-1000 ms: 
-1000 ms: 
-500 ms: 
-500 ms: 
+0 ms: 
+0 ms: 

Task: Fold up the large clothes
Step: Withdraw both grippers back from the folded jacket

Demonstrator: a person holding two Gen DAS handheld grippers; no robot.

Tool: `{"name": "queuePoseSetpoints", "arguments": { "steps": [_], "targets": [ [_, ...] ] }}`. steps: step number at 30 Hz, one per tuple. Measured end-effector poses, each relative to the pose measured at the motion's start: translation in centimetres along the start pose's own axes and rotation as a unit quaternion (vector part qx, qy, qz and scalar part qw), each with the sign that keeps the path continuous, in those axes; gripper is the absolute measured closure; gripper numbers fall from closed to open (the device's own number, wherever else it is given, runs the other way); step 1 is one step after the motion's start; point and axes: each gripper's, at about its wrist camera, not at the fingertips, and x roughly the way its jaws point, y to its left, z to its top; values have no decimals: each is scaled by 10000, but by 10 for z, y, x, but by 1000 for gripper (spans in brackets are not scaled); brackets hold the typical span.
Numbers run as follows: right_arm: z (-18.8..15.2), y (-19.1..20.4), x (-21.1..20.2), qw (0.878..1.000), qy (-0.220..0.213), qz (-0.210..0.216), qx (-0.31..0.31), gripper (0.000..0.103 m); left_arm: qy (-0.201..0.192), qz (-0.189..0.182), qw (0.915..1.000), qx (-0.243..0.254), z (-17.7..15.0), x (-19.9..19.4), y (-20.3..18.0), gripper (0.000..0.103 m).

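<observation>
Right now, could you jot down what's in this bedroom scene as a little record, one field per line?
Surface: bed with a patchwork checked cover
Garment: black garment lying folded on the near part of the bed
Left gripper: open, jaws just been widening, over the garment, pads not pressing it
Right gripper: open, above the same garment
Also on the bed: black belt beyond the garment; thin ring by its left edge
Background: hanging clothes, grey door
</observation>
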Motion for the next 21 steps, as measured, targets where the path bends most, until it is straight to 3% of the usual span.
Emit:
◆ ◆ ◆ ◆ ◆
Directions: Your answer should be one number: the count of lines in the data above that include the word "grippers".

Answer below: 2